On BBC's GMS this morning Fraser was also pressed on claims over the former Conservative Attorney General Geoffrey Cox.

The backbench Tory MP has been referred by Labour to the Commons standards commissioner after The Times reported the practising barrister used his MP office in September to participate remotely to advise the British Virgin Islands over a corruption probe launched by the Foreign Office.

Sir Geoffrey Cox said he does not believe he has breached parliamentary rules after a video emerged appearing to show him undertaking external work from his Westminster office.

The QC, in a statement issued on his website, defended his decision to work with the islands - offering legal advice that could earn him more than £1 million this year on top of his £81,900 MP salary - and said he would co-operate with any investigation into his conduct.

Fraser was asked if he thought it was legitimate for the former attorney general to earn hundreds of thousands of pounds advising the British Virgin Islands in a corruption probe. He pointed to the complaint made against him and was then pressed if he thought it was legitimate for Cox to earn that amount of money from a second job.

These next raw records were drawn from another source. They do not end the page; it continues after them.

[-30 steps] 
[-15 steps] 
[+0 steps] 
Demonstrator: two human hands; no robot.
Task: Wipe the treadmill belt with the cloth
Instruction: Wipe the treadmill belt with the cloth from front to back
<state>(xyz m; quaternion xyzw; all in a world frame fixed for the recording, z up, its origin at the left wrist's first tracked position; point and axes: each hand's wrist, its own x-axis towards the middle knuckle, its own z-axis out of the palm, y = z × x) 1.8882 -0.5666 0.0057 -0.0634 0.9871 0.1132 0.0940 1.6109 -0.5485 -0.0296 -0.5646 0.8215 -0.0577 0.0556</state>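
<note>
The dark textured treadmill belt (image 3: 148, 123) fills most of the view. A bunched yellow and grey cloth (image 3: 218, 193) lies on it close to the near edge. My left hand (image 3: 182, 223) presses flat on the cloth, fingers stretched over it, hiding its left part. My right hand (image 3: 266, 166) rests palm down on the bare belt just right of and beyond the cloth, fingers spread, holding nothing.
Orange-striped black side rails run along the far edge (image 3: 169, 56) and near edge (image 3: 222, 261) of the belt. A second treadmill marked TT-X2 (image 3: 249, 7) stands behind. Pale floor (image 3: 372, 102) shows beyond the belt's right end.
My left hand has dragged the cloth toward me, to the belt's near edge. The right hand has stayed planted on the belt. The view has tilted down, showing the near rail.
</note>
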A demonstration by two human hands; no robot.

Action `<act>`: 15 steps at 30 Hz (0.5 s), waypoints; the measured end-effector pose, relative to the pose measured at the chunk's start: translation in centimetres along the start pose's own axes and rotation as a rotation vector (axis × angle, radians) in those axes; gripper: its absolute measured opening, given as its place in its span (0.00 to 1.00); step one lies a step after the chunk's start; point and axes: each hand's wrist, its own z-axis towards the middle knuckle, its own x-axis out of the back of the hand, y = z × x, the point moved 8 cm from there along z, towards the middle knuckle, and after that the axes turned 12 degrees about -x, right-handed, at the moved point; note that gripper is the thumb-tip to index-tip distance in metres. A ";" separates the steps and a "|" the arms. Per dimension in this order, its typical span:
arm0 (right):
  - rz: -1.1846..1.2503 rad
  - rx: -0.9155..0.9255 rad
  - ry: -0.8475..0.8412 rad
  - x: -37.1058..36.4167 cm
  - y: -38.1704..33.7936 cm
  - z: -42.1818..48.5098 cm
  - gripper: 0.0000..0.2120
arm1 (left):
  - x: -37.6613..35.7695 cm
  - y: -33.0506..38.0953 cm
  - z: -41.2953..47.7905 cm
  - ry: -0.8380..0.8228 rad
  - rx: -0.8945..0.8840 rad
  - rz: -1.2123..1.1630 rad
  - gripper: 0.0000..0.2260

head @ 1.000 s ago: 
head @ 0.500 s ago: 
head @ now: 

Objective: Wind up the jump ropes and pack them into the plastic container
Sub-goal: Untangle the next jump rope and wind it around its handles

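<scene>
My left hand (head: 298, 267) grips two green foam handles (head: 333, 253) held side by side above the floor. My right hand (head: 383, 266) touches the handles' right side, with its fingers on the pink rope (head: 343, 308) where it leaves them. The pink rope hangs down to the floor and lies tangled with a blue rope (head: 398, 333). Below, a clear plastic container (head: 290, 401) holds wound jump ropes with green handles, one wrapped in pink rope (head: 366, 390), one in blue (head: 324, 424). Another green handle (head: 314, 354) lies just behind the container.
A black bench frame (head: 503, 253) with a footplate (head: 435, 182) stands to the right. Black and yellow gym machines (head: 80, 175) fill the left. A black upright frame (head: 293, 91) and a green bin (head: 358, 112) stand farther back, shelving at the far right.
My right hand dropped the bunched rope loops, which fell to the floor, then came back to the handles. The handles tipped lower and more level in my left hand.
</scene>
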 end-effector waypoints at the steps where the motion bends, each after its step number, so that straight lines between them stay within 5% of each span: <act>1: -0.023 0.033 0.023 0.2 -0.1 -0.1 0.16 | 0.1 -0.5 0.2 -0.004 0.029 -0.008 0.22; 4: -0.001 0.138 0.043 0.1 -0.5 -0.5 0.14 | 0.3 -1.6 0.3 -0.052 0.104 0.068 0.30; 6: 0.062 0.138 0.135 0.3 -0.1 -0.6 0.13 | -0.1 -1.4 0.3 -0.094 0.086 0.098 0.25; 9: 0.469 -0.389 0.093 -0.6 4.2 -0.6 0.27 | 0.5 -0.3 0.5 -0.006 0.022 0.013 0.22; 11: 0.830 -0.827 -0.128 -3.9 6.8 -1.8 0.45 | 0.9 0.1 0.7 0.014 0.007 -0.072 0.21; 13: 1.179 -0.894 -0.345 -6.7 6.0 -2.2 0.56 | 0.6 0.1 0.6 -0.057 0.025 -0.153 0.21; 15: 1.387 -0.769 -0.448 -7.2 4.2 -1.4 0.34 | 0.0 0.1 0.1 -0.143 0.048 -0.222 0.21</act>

"That is a broader issue. I think the question is whether it is legitimate for politicians to have a second job and I think in some circumstances it is," said Fraser.

Bowie, tipped as a rising star, announced this morning he was stepping back from his party role, publicly insisting he wants to focus on his constituency, but reportedly told friends he is "unable to support the government" in the wake of the Paterson debacle.